L’ancrage de données n’a pas la même valeur probatoire sur une blockchain privée. Dans ce type de blockchain, vous êtes en trustfull. Les acteurs se font à peu près confiance entre eux. Si le nombre d'acteurs de cette blockchain privée est important et qu’ils n’ont pas de capacité de collusion, alors une certaine valeur probatoire pourra être reconnue. Mais les acteurs de ce type de blockchain peuvent aussi trouver un consensus plus facilement pour modifier l’historique des transactions et altérer une opération, en la modifiant in favorem. La valeur de la preuve ne peut donc pas être la même.
 
Les blockchains de consortium (blockchain hybride, publique et privée) posent également des problèmes. Aujourd’hui avec l'émergence de très grand groupes qui rachètent progressivement leurs concurrents, il y a un risque de concentration structurelle des acteurs d’une blockchain privée et donc une possibilité de prendre progressivement le contrôle de cette même blockchain.
 
ADD : Cette technologie est-elle agréée par l’ANSSI ?
Cl.

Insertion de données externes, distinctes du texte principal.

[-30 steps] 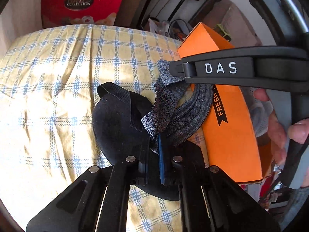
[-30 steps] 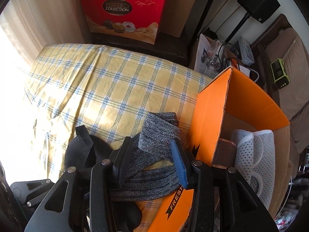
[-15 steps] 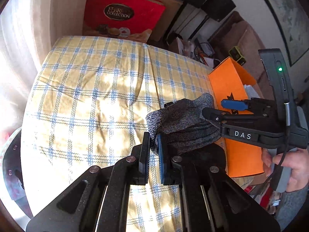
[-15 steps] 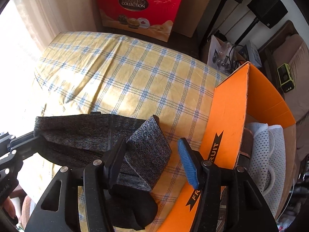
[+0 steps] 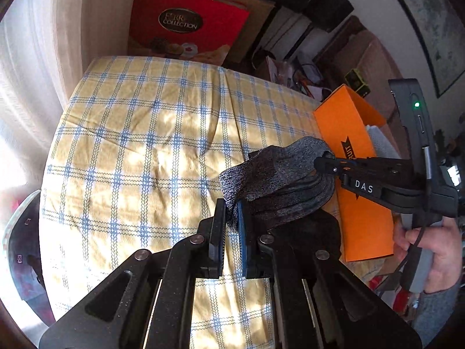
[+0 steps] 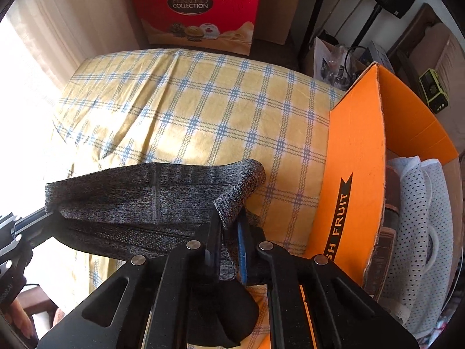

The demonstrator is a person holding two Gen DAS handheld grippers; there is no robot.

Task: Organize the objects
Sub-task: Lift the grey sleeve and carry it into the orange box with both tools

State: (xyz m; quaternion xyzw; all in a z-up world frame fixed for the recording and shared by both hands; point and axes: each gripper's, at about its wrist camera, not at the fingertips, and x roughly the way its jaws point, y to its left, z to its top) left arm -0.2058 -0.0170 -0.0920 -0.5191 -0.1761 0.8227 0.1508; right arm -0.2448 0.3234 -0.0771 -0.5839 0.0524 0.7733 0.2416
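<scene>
Grey knitted garment stretched between both tongs above the yellow-and-blue checked bed cover.

Left tongs, bottom centre of the left wrist view: clamped shut on one edge of the grey fabric. In the right wrist view, same tongs at the left edge, pinching the far end of the garment.

Right tongs, bottom centre of the right wrist view: closed on the other corner of the fabric, cloth pinched between black and blue pads. In the left wrist view, same tongs entering from the right, held by a hand at lower right.

Black fabric piece hanging under the grey one.

Orange cardboard box marked "FRUIT" at right of the frame, beside the garment; white mesh item lying inside.

Red chocolate box upright at top centre, beyond the bed.
</scene>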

B.-L. : Non, elle n'est pas reconnue par l'ANSSI. La blockchain a à peine une valeur légale.
 
ADD : L’extension de la blockchain comme mode de preuve n’est-elle pas aussi freinée par la nécessité de posséder des bitcoins ou autre crytpomonnaie ?
Cl. B.-L. : Si. Je passe l'empreinte dans une transaction, donc il faut que je fasse une transaction avec une cryptomonnaie. Chez Ledgys, nous fonctionnons par forfait. Nos clients peuvent faire x transactions par mois et notre société gère leur portefeuille de cryptomonnaies.
 
ADD : Que se passera-t-il en cas de perte de la clef ?
Cl. B.-L. : La perte de la clef, c'est la perte du portefeuille. Un portefeuille, c’est une clef privée qui génère l’adresse blockchain (une sorte d’IBAN). Le seul moyen d’activer la clef publique, c’est d’avoir la clef privée. Sans clef privée, je ne peux donc pas réaliser de transactions.
 
Pour parer ce risque, on a la possibilité de mettre en place des multisignatures sur un portefeuille. Pour activer le portefeuille, il faut alors deux signatures sur trois. Le problème, c'est que l'on apporte alors un biais, parce qu’il est nécessaire de faire confiance à deux autres personnes pour passer une transaction.
 
Cette contrainte de la clef, c’est à la fois un avantage parce que c’est la robustesse du système, mais si on la contourne, cela peut créer un biais.
 
En cas de vol de la clef, la personne qui a la clef peut prendre le contrôle du portefeuille. Sur l’empreinte cryptographique, en soi, ce n’est pas très grave, parce que l’empreinte est réalisée, mais si le voleur veut l’utiliser pour prouver que c’est lui qui a réalisé l’empreinte, il le peut. À moins que vous ayez eu recours au hashage combiné du document et de votre identité.
 
ADD : Faut-il une intervention préalable du législateur pour la cadrer, à l’instar des autres signatures électroniques, qualifiée ou certifiées ?
Cl. B.-L. : Aujourd'hui, si le législateur légifère, l’élan va être cassé et les avantages du système vont être perdus. Prenons l’exemple de la signature en ligne pour des contrats d'assurance. Lorsque le contrat est souscrit en ligne, toutes les informations nécessaires sont conservées et hébergées chez un tiers de confiance, pour préconstituer des faisceaux de preuves sur le consentement du souscripteur. Des contrats représentants des milliards d'euros ont ainsi été souscrits en ligne, alors que cela n'a pas de valeur légale.
 
Sur la blockchain, on fait exactement la même chose, mais pour beaucoup moins cher. L’absence de cadre législatif ne nous empêche pas d’avancer, mais cela rassurerait les acteurs d’en avoir un. Ce serait un plus.